Nostalgia: It Ain't What It Used To Be



I just read this report on teenage media consumption habits, written by some spotty-faced intern at Morgan Stanley.
Is this really the world my daughters are growing up in?

How sad.



In my day we didn't download music illegally – we paid good money for it. Using the spare change we made washing our dad's car we would buy cheap-ass Sonotech cassette tapes (or wait until our birthday for our aunties and uncles to give us two-packs of high-quality BASF or TDK tapes as gifts), and use those to make copies of the taped copies our friends made of albums that one of their friends' older siblings had bought on sale at CNA.

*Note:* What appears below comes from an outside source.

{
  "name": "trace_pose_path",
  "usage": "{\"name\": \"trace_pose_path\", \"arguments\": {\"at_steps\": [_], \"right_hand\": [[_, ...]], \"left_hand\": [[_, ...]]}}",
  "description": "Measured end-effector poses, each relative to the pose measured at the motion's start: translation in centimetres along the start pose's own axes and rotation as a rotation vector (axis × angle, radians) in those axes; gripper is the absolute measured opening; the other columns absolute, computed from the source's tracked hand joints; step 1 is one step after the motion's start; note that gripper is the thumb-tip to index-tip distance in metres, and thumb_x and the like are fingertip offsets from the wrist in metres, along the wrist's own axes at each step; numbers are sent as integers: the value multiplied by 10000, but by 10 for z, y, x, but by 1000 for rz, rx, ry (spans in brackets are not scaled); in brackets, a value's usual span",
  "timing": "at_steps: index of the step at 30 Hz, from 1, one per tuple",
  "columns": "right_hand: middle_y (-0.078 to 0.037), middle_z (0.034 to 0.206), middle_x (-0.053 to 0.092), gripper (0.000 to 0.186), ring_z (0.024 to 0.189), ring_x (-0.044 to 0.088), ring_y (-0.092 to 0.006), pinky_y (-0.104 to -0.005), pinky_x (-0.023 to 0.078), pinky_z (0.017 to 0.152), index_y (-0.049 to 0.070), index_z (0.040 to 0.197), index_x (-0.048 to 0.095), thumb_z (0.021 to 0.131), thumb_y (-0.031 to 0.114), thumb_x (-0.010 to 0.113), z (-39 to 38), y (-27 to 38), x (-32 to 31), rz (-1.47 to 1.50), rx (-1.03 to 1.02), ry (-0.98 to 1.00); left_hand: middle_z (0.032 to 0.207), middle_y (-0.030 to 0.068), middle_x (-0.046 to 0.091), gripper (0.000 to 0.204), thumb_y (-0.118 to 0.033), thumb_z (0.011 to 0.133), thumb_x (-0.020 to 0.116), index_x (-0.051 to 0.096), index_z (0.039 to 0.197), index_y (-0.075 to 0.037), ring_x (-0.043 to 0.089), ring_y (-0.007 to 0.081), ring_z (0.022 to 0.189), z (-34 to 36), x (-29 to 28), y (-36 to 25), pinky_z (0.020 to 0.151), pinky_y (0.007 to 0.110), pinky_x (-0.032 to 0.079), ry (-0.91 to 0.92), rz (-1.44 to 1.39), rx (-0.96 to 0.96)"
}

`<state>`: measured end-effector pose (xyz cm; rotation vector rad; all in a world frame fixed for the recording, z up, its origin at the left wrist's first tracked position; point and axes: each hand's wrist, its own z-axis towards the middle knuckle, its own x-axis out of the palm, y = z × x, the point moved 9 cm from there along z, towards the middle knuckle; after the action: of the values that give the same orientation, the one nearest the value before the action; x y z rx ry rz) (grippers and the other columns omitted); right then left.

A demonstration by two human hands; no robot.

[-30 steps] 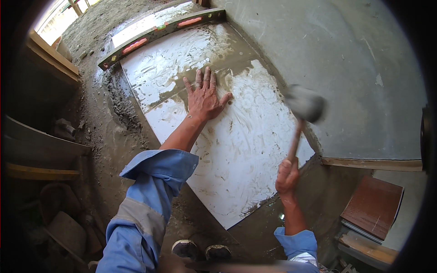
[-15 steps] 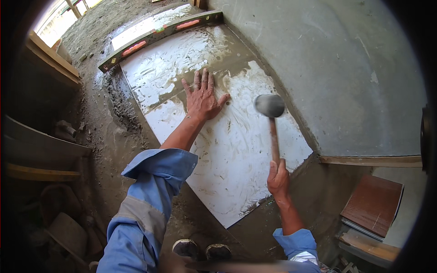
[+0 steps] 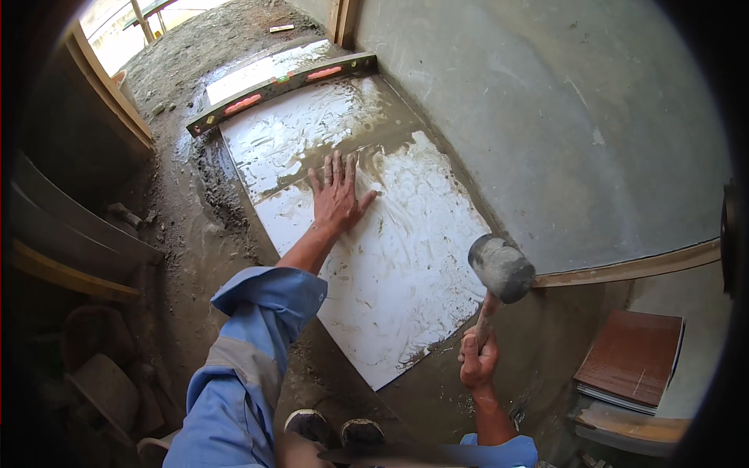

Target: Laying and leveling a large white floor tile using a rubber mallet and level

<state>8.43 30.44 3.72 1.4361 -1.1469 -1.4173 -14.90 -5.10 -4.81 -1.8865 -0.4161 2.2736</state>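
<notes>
My left hand lies flat with fingers spread on a white floor tile, near the seam with the tile beyond it. Wet grey mortar smears both tiles. In my right hand is the wooden handle of a rubber mallet, fingers wrapped round it. The mallet's dark, mortar-streaked head is over the tile's right corner, by the wall; I cannot tell whether it touches the tile. A long spirit level with red grips lies across the farther tiles.
A grey plastered wall runs along the right, with a wooden strip at its lower edge. Stacked brown tiles sit at the lower right. Buckets or pans stand in shadow at left; rough soil spreads beyond. My shoes show below.
The mallet has moved right and nearer to me, from above the tile's middle right to its right corner. My left hand stays flat on the tile. The view has shifted slightly.
</notes>
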Motion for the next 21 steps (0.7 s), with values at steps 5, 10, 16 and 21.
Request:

In my day we didn't NOT listen to radio – we listened to it all the time. Especially during high school physics class (particularly younger old farts like me, who were in high school during those magic years of post-isolation cricket, when our nation's cricket heroes were mostly likeable, but still all white); during afternoons when we were supposed to be studying for history tests (when, instead of studying, we'd wait for new songs to come on, and then record them onto tape); and on Saturday mornings when Shadoe Stevens presented the American Top 40 (and didn't talk while the songs were playing, like the other Radio 5 and Radio Kontrei DJs did).



In my day we didn't watch TV "seasonally" – we watched it all the time. And why wouldn't we? We had shows like MacGyver, The A-Team and Magnum PI. And there was none of this bollocksy Grey's Anatomy or Desperate Housewives for us – we had compelling adult dramas (which we sometimes recorded on VHS tapes, or on Beta if you were in my family) like Twin Peaks, Doogie Howser and Murder She Wrote... plus a brand-new show called The Simpsons. And in my day we watched the ads. Because in my day the ads were good – and we didn't have multi-billion-rand cellphone companies spending huge sums of money trying to make their ads look as "authentic" (i.e. cheap) as possible.

In my day we didn't waste our time on gaming consoles like Wii, Xbox or PS3. The sun was shining outside, and the air was clean... so we were, of course, indoors trying to install Kings Quest III onto our monochrome-monitored PCs using all nine floppy discs which our Uncle Dave had pirated from some guy at his work who'd just come back from a business trip to the United States.

In my day we didn't read the newspaper either – but we understood its value to society as a liner for the bottom of our hamster cages.

In my day we didn't know what an Internet was. But we watched the Matthew Broderick movie called War Games, and we knew that one day computers (or the Russians, or the ANC, or the Nats, depending on which uncle you asked) would kill us all.

In my day we used public payphones when we had an emergency. And we knew that when Dad came away on holiday with us, nobody at his work could contact him, and we would have him all to ourselves.

What was hot? Summer.
What was not? Winter. And having to watch TV shows dubbed into Afrikaans, with the original English soundtrack available on Radio 2000.